Exercise objective | Starting at the line with "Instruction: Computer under" and ending at the line with "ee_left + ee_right", print exactly the lines of the entries below. Pictures do not belong in the copy.

(Saved entries)
Segment Open
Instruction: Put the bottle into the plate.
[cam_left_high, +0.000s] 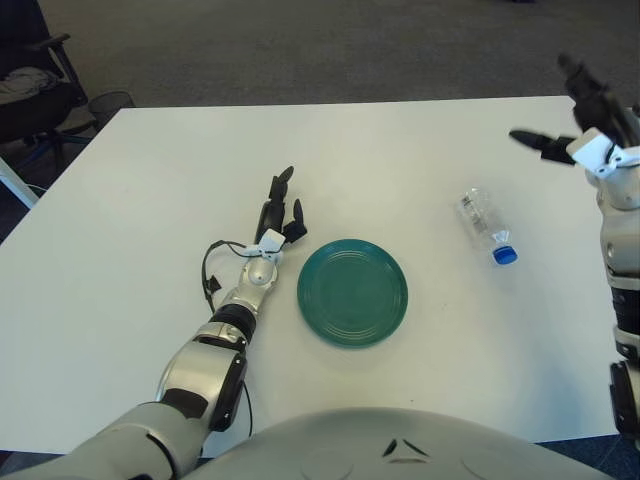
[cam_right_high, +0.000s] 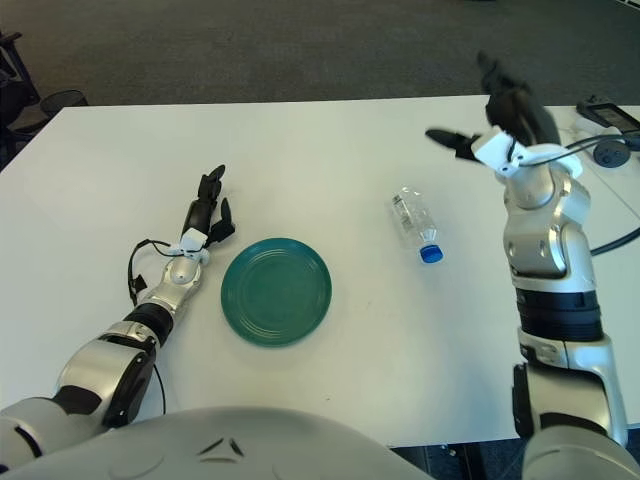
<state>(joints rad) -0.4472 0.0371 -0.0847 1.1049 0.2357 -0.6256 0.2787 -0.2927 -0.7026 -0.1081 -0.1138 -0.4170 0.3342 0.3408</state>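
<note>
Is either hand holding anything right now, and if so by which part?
Nothing is held. The right hand is raised with fingers spread, apart from the bottle lying on the table. The left hand is open beside the plate, on its left.

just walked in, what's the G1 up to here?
It's going for the bottle, which lies on its side on the table, blue cap toward the robot, to the right of the green plate. The right hand is raised beyond and to the right of the bottle with fingers spread, holding nothing. The left hand shows just left of the plate, fingers extended, idle. The plate has nothing in it, so the bottle is not yet picked up.
</note>
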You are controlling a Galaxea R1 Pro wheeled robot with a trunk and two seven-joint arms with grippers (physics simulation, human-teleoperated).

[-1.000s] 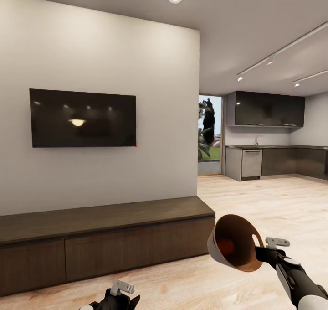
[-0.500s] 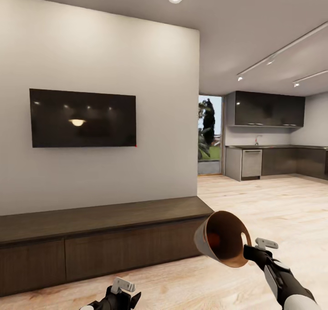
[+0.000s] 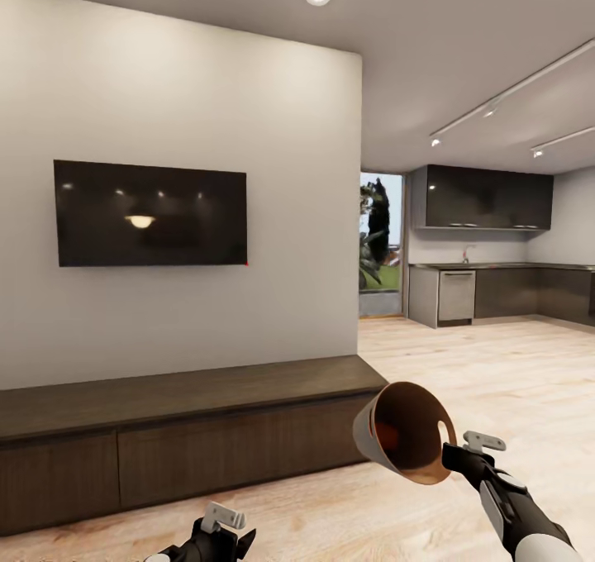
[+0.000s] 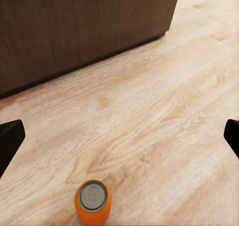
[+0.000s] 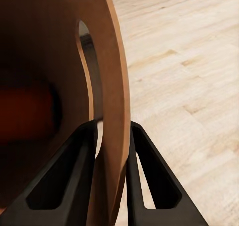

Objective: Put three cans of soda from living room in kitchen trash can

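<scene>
An orange can of soda [image 4: 92,202] with a pale top stands upright on the wood floor. My left gripper [image 4: 119,138] hangs over it, open, with the dark fingertips [image 4: 10,142] far apart; it also peeks in low in the head view [image 3: 221,522]. My right gripper [image 3: 456,456] is shut on the rim of the trash can [image 3: 406,431], a pale bin with a brown inside and a handle slot, held tipped with its mouth toward me. In the right wrist view the fingers [image 5: 74,171] pinch that rim [image 5: 112,111], and a red-orange shape [image 5: 25,111] lies inside the bin.
A long low dark wood cabinet [image 3: 190,430] runs along the wall under a black TV [image 3: 149,213]. Beyond the wall's end, pale wood floor [image 3: 496,372] leads to the kitchen counters [image 3: 496,293] and a glass door with a plant [image 3: 378,244].
My right arm has carried the trash can leftward and a little lower, then come to rest. The left gripper and the camera have stayed put.
</scene>
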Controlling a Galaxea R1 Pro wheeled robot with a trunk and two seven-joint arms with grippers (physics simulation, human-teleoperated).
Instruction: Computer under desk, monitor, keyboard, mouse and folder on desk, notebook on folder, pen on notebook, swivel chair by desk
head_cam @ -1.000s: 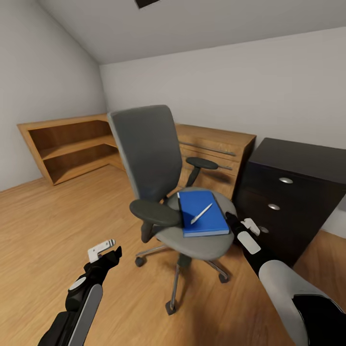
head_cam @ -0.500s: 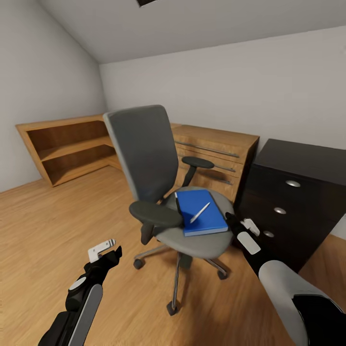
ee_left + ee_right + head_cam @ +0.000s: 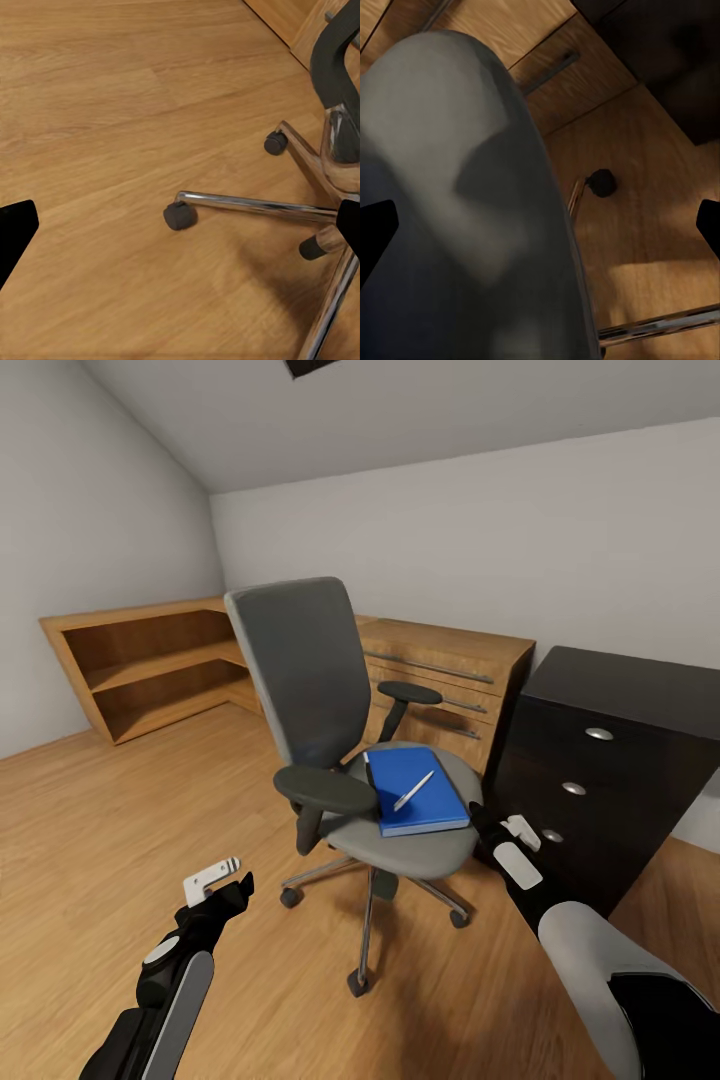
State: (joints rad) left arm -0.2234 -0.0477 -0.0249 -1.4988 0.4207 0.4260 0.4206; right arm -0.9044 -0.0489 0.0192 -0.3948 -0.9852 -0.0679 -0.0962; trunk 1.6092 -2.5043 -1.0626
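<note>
Two grippers, left (image 3: 222, 880) and right (image 3: 498, 832), apparently open and empty; folder (image 3: 415, 791) with pen (image 3: 413, 790) unmoved on swivel chair (image 3: 330, 710), frame centre, so stacking remains

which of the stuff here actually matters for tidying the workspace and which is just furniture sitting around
Part of the job:
swivel chair
folder, lying on the chair seat
pen, lying on the folder

Just there:
oak drawer chest
open oak shelf unit
black drawer cabinet
</note>
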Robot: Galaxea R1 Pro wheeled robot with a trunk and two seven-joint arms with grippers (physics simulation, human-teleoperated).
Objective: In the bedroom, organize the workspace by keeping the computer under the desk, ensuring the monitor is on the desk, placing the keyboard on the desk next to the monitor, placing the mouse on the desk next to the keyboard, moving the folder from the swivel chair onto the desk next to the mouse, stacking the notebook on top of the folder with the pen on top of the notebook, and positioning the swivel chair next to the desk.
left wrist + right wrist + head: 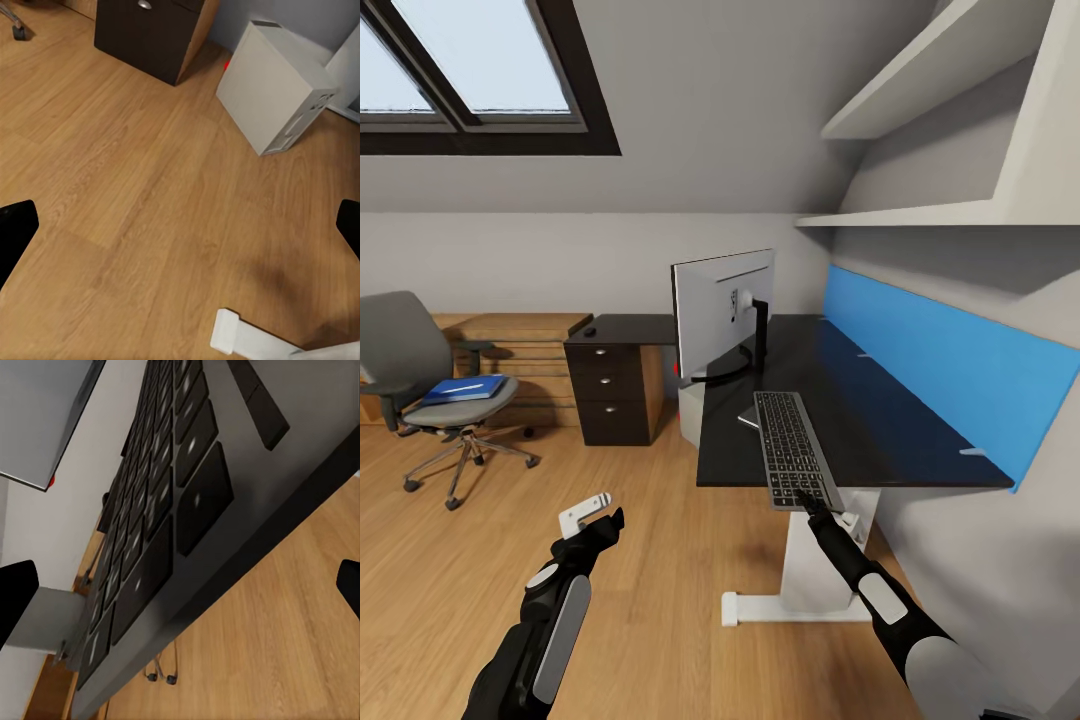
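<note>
The keyboard (793,448) lies on the dark desk (880,420) just in front of the monitor (724,312), its long axis running from the monitor's foot out toward the desk's near edge, which its near end overhangs a little. The right gripper (812,503) is at that overhanging end; in the right wrist view the keys (150,510) loom very close and the two dark fingertips (15,596) stand wide apart at either side, so its fingers are spread and pinch nothing. The keyboard stretches straight away from those fingers, lengthwise. I judge the right arm clearly the nearer one for nudging it.

The left gripper (592,520) hangs over the wooden floor (127,195) well short of the desk, fingers spread, looking toward the white computer tower (274,86). The blue folder (465,388) rests on the swivel chair (430,385), well left of the desk.
</note>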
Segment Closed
Solution to this task |
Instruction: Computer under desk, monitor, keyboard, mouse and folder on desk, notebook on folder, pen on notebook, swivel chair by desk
head_cam @ -1.000s: 
head_cam @ -0.500s: 
ee_left + ee_right + head_cam @ +0.000s: 

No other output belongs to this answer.